* What is required
The full listing, reproduced exactly, is what the response must contain.

________

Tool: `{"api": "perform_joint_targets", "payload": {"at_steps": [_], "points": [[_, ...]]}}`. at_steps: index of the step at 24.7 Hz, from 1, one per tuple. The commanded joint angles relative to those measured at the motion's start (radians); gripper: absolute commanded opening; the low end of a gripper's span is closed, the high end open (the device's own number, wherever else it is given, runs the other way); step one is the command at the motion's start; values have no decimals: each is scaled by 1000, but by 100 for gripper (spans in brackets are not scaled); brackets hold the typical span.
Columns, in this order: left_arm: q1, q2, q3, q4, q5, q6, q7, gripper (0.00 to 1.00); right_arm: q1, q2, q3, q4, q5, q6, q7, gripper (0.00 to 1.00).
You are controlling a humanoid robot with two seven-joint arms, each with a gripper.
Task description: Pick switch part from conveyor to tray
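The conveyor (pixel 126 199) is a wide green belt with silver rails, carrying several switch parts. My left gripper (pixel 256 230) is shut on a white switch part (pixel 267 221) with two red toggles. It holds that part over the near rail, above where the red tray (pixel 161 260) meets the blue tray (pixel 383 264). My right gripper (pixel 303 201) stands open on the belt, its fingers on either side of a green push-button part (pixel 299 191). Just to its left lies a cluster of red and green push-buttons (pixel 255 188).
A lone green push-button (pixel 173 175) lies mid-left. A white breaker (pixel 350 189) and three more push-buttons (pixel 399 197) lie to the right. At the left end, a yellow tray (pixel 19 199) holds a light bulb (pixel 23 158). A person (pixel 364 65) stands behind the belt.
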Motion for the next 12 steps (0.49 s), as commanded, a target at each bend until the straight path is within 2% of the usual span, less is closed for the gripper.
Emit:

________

* Reply
Tool: `{"api": "perform_joint_targets", "payload": {"at_steps": [_], "points": [[_, ...]]}}`. at_steps: index of the step at 24.7 Hz, from 1, one per tuple. The commanded joint angles relative to those measured at the motion's start (radians); gripper: absolute commanded opening; the low end of a gripper's span is closed, the high end open (the device's own number, wherever else it is given, runs the other way); step one is the command at the motion's start; values have no decimals: each is scaled by 1000, but by 100 for gripper (spans in brackets are not scaled); brackets hold the typical span.
Columns, in this order: left_arm: q1, q2, q3, q4, q5, q6, q7, gripper (0.00 to 1.00); right_arm: q1, q2, q3, q4, q5, q6, q7, gripper (0.00 to 1.00).
You are controlling a humanoid robot with two seven-joint arms, each with a gripper.
Task description: Pick switch part from conveyor to tray
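The conveyor (pixel 126 199) is a wide green belt with silver rails, carrying several switch parts. My left gripper (pixel 256 230) is shut on a white switch part (pixel 267 221) with two red toggles. It holds that part over the near rail, above where the red tray (pixel 161 260) meets the blue tray (pixel 383 264). My right gripper (pixel 303 201) stands open on the belt, its fingers on either side of a green push-button part (pixel 299 191). Just to its left lies a cluster of red and green push-buttons (pixel 255 188).
A lone green push-button (pixel 173 175) lies mid-left. A white breaker (pixel 350 189) and three more push-buttons (pixel 399 197) lie to the right. At the left end, a yellow tray (pixel 19 199) holds a light bulb (pixel 23 158). A person (pixel 364 65) stands behind the belt.
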Motion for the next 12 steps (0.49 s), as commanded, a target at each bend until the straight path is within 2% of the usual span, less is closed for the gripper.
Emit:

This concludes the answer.